YOUR INSTRUCTIONS ▸
Quote exactly, and only, the lines of the material below from the line with "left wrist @" through the line with "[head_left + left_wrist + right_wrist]".

EXERCISE DATA ▸
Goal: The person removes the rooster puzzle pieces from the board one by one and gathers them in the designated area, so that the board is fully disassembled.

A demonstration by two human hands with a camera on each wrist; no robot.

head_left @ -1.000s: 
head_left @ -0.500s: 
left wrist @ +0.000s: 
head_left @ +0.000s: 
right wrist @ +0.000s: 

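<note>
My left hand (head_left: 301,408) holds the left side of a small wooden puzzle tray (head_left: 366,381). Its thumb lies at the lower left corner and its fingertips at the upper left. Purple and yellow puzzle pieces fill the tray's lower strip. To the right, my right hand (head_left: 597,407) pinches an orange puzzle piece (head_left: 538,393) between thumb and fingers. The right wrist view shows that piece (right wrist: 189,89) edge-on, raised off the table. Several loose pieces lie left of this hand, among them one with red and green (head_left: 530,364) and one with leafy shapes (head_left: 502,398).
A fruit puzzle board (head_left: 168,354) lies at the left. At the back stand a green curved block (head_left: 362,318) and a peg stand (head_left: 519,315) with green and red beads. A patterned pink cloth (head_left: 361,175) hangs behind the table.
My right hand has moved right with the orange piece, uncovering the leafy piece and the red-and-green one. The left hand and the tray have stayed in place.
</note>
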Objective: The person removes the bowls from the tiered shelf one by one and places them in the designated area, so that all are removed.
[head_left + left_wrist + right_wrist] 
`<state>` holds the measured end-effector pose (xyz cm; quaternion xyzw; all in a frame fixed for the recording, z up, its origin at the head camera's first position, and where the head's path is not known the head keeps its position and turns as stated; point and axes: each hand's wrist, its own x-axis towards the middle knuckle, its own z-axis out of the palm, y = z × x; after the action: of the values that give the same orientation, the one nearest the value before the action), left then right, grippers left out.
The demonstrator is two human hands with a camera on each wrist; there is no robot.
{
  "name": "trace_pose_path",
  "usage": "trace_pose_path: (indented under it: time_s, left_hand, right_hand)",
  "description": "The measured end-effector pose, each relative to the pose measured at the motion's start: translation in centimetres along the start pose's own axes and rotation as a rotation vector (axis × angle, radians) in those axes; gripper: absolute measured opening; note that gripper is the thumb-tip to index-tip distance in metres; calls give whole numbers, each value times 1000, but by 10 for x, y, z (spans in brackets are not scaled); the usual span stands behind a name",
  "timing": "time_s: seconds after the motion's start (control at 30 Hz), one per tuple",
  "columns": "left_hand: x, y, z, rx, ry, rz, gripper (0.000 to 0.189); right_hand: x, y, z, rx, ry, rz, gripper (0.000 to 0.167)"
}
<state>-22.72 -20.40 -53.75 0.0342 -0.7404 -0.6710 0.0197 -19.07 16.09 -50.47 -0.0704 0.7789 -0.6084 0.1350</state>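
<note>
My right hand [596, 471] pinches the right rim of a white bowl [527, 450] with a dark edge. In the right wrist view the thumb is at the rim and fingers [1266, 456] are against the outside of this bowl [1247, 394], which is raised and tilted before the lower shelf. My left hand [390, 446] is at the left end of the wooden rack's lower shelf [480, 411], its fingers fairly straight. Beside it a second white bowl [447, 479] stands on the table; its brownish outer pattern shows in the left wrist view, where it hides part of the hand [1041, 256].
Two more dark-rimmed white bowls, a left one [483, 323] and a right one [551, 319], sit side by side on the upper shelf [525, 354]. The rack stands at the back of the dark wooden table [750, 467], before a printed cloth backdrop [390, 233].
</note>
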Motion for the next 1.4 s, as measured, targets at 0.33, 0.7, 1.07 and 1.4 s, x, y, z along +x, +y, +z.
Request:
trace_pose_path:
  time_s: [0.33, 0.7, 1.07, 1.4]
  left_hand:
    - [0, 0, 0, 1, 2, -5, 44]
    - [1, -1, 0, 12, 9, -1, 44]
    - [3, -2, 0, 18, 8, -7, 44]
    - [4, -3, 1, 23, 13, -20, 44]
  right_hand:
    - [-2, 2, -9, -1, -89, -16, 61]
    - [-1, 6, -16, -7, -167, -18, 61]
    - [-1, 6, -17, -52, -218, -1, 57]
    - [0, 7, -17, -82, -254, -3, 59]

RESULT OF THE TASK ▸
left wrist @ +0.000s: 
head_left @ +0.000s: 
right wrist @ +0.000s: 

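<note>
My left hand (head_left: 301,408) holds the left side of a small wooden puzzle tray (head_left: 366,381). Its thumb lies at the lower left corner and its fingertips at the upper left. Purple and yellow puzzle pieces fill the tray's lower strip. To the right, my right hand (head_left: 597,407) pinches an orange puzzle piece (head_left: 538,393) between thumb and fingers. The right wrist view shows that piece (right wrist: 189,89) edge-on, raised off the table. Several loose pieces lie left of this hand, among them one with red and green (head_left: 530,364) and one with leafy shapes (head_left: 502,398).
A fruit puzzle board (head_left: 168,354) lies at the left. At the back stand a green curved block (head_left: 362,318) and a peg stand (head_left: 519,315) with green and red beads. A patterned pink cloth (head_left: 361,175) hangs behind the table.
My right hand has moved right with the orange piece, uncovering the leafy piece and the red-and-green one. The left hand and the tray have stayed in place.
</note>
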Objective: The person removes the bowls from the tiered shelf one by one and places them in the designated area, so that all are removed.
[head_left + left_wrist + right_wrist] 

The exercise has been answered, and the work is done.